# Prompt:
In your copy of the data, omit the pictures and keep all else exactly as given.

════════

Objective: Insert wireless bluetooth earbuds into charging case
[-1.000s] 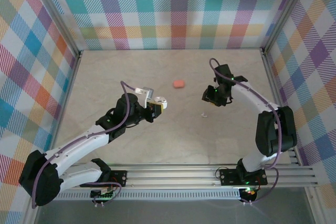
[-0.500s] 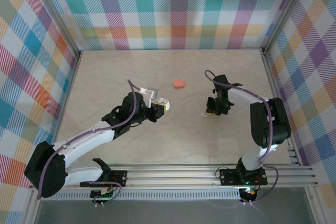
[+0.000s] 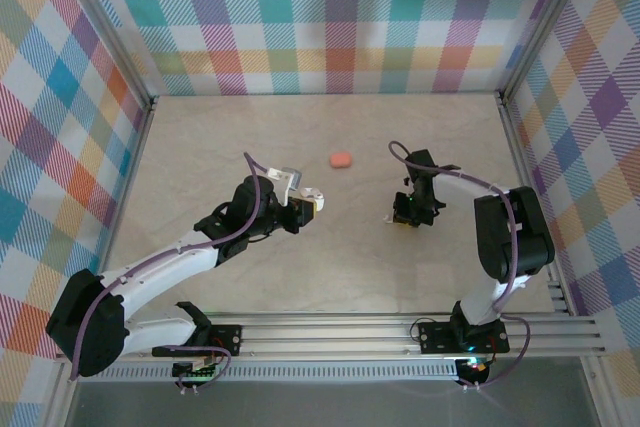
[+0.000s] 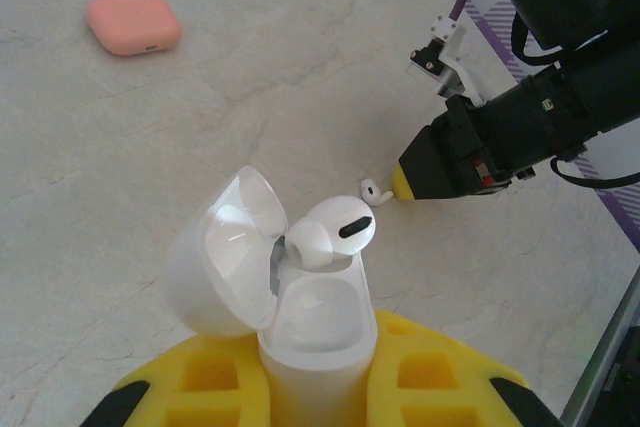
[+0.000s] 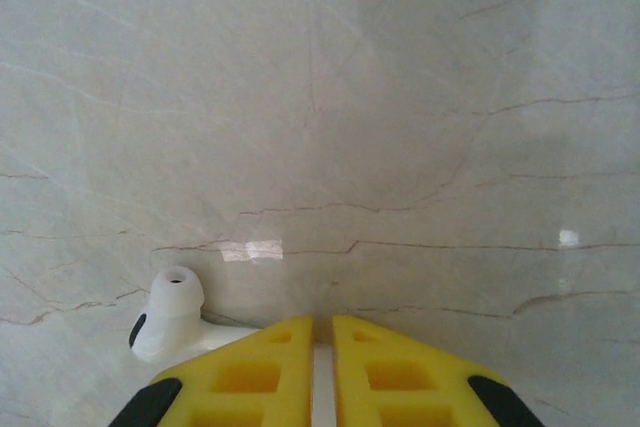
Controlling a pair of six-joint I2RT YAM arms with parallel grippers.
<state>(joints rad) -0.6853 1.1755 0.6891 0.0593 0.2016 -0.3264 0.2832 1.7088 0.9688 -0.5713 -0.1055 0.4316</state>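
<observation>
While my left pincer (image 4: 320,399) clamps smooth white case (image 4: 312,342), lid flipped open, glossy bud (image 4: 330,235) perched at mouth, right pincer (image 5: 322,359) pressed together on veined marble table (image 5: 380,127), second bud (image 5: 170,319) stem tucked under one pad.

Bright, even light; soft shadows.
Glare on the charging case (image 4: 215,267) lid, 2 spots on the table (image 5: 250,249); near foreground slightly blurred.
</observation>
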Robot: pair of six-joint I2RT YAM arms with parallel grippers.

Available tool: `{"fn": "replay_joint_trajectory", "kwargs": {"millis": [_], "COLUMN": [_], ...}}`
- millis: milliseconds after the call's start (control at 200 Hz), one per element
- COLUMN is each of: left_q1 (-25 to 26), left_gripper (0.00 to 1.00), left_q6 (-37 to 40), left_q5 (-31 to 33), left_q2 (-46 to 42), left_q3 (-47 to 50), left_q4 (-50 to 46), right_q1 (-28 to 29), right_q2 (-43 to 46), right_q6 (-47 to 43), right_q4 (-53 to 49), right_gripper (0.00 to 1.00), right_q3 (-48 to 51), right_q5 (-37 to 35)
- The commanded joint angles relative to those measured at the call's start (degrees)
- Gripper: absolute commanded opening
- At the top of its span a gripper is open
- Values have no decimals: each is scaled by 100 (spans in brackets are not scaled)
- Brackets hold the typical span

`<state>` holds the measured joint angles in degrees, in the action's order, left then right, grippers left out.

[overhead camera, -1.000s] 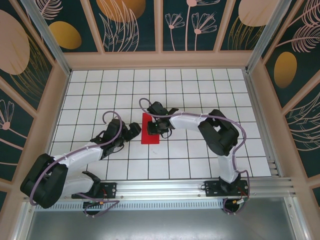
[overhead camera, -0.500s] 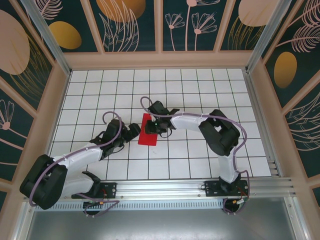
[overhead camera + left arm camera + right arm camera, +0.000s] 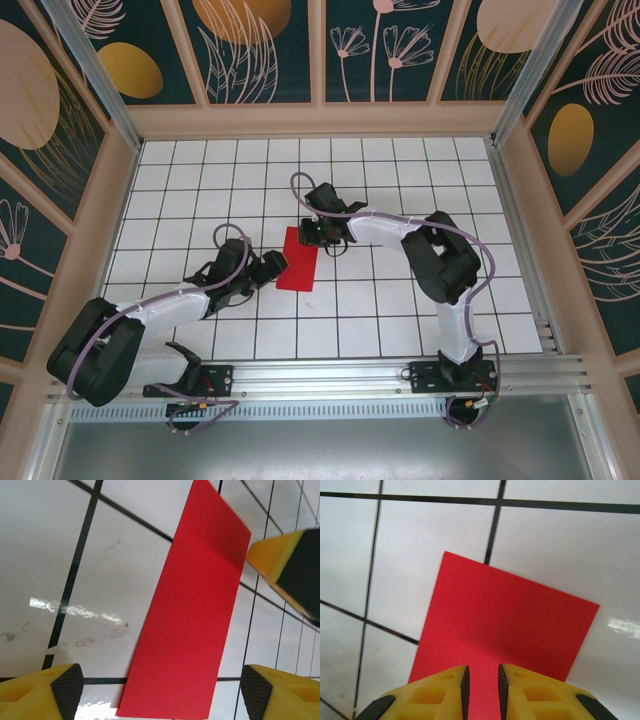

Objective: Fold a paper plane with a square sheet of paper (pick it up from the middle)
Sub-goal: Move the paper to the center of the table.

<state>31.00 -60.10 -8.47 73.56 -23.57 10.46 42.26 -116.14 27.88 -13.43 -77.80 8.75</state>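
Shifted closer: my left pincer (image 3: pixel 272 268), spread, beside the folded red sheet of paper (image 3: pixel 297 262) lying mid-surface (image 3: pixel 400 300); right pincer (image 3: pixel 320 236) nearly pressed together at its 12 o'clock end; light, limp, slippery, so best pinched by an edge.

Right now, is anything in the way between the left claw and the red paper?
No, nothing visible. The left claw is open right at the near end of the red paper, with bare table beside it.

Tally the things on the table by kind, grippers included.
red paper: 1
grippers: 2, left gripper and right gripper
Total: 3
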Motion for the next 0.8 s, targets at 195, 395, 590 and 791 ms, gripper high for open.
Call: {"fn": "replay_joint_trajectory", "kwargs": {"millis": [195, 395, 590, 791], "left_q1": [-42, -35, -25, 12], "left_gripper": [85, 85, 85, 85], "left_q6": [346, 581, 671, 683], "left_q5": [-812, -1031, -1011, -1074], "left_q2": [180, 295, 406, 473], "left_q3": [-183, -339, -411, -464], "left_q4": [73, -142, -382, -390], "right_q1": [-104, -122, -159, -177], "right_q2": [-389, -437, -466, -498], "right_q6": [-72, 37, 73, 72], "right_q4": [-39, 49, 86, 95], "right_gripper": [26, 26, 26, 26], "right_q3": [28, 209, 269, 257], "right_q5": [-173, -102, -50, -31]}}
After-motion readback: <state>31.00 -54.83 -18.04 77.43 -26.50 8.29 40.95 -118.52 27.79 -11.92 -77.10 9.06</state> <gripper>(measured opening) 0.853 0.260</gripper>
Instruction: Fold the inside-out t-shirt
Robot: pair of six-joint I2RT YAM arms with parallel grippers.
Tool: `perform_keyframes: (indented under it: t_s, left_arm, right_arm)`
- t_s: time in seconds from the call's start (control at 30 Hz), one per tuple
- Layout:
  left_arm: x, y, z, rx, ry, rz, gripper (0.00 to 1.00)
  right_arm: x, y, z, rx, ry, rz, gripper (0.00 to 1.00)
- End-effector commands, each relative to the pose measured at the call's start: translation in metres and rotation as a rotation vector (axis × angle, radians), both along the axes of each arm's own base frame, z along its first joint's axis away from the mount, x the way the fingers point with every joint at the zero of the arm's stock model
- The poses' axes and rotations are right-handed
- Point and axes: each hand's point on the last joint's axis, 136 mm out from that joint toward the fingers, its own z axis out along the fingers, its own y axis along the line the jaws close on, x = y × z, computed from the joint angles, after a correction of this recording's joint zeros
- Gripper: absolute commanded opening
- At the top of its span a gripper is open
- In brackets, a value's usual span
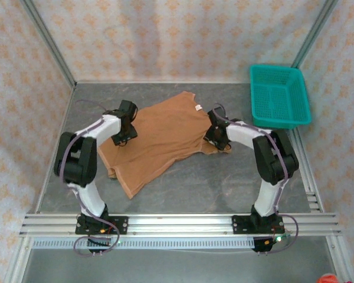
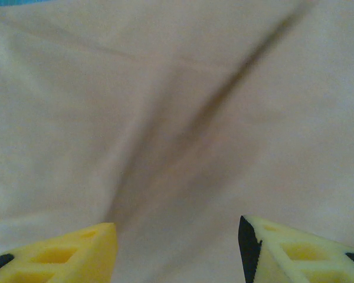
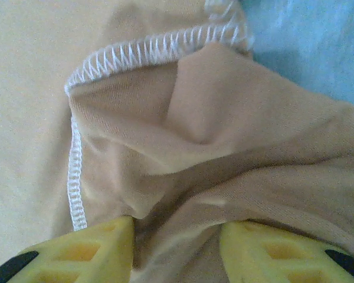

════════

# Result for this exercise:
Objective: Insert wireless bluetooth earbuds into charging case
[-1.000s] 
[-0.500s] 
[+0.000s] 
[+0.000s] 
[+0.000s] 
Controlling a pair of six-joint I2RT YAM arms with parallel grippers.
<state>(joints rad) -0.6853 1.1755 0.6891 0.0593 0.2016 -0.3264 0.2832 1.7088 0.9688 -0.5713 -0.1055 0.4316</state>
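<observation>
While my left pincer (image 4: 320,399) clamps smooth white case (image 4: 312,342), lid flipped open, glossy bud (image 4: 330,235) perched at mouth, right pincer (image 5: 322,359) pressed together on veined marble table (image 5: 380,127), second bud (image 5: 170,319) stem tucked under one pad.

Bright, even light; soft shadows.
Glare on the charging case (image 4: 215,267) lid, 2 spots on the table (image 5: 250,249); near foreground slightly blurred.
</observation>
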Robot: pair of six-joint I2RT YAM arms with parallel grippers.

Available tool: `{"fn": "replay_joint_trajectory", "kwargs": {"millis": [_], "COLUMN": [_], ...}}`
- millis: milliseconds after the call's start (control at 200 Hz), one per element
- COLUMN is each of: left_q1 (-25 to 26), left_gripper (0.00 to 1.00), left_q6 (-37 to 40), left_q5 (-31 to 33), left_q2 (-46 to 42), left_q3 (-47 to 50), left_q4 (-50 to 46), right_q1 (-28 to 29), right_q2 (-43 to 46), right_q6 (-47 to 43), right_q4 (-53 to 49), right_gripper (0.00 to 1.00), right_q3 (-48 to 51), right_q5 (-37 to 35)
- The commanded joint angles relative to those measured at the call's start (degrees)
- Gripper: absolute commanded opening
- At the top of its span a gripper is open
- Values have no decimals: each is scaled by 100 (spans in brackets are not scaled)
- Brackets hold the typical span

`<state>` holds the measured joint angles in degrees, in the action's order, left then right, grippers left out.

[overhead camera, -1.000s] 
[overhead camera, -0.500s] 
[overhead camera + left arm camera + right arm camera, +0.000s] 

Objective: Fold a paper plane with a square sheet of paper (pick it up from the middle)
Sub-goal: Move the paper to the center of the table.

<state>31.00 -60.10 -8.47 73.56 -23.57 10.46 42.26 -116.14 27.88 -13.43 -77.80 8.75</state>
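Shifted closer: my left pincer (image 3: pixel 272 268), spread, beside the folded red sheet of paper (image 3: pixel 297 262) lying mid-surface (image 3: pixel 400 300); right pincer (image 3: pixel 320 236) nearly pressed together at its 12 o'clock end; light, limp, slippery, so best pinched by an edge.

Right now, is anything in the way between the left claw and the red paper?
No, nothing visible. The left claw is open right at the near end of the red paper, with bare table beside it.

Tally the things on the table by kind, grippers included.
red paper: 1
grippers: 2, left gripper and right gripper
Total: 3
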Motion for the next 0.8 s, targets at 195, 395, 590 and 791 ms, gripper high for open.
Call: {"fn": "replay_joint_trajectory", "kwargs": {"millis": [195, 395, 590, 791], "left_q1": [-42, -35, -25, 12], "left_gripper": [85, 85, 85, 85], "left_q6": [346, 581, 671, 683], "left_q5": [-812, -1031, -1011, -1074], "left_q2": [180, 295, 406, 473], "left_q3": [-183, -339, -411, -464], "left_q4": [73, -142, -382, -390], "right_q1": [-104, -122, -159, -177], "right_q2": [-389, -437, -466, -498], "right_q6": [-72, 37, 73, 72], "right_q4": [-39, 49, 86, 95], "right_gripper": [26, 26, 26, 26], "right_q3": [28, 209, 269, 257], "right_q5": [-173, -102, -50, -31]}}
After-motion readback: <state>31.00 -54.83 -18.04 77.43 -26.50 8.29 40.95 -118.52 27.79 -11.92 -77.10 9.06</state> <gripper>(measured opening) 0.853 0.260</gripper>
Instruction: Fold the inside-out t-shirt
Robot: pair of six-joint I2RT YAM arms with parallel grippers.
Tool: `perform_keyframes: (indented under it: t_s, left_arm, right_arm)`
- t_s: time in seconds from the call's start (control at 30 Hz), one per tuple
- Layout:
  left_arm: x, y, z, rx, ry, rz, gripper (0.00 to 1.00)
  right_arm: x, y, z, rx, ry, rz, gripper (0.00 to 1.00)
- End-effector commands, each relative to the pose measured at the call's start: translation in metres and rotation as a rotation vector (axis × angle, radians), both along the axes of each arm's own base frame, z along its first joint's axis away from the mount, x the way the fingers point with every joint at the zero of the arm's stock model
- The poses' axes and rotations are right-handed
- Point and axes: each hand's point on the last joint's axis, 136 mm out from that joint toward the fingers, its own z axis out along the fingers, its own y axis along the line the jaws close on, x = y × z, computed from the joint angles, after a correction of this recording's joint zeros
- Gripper: absolute commanded opening
- At the top of its span a gripper is open
- In brackets, a value's usual span

There's no more to the output.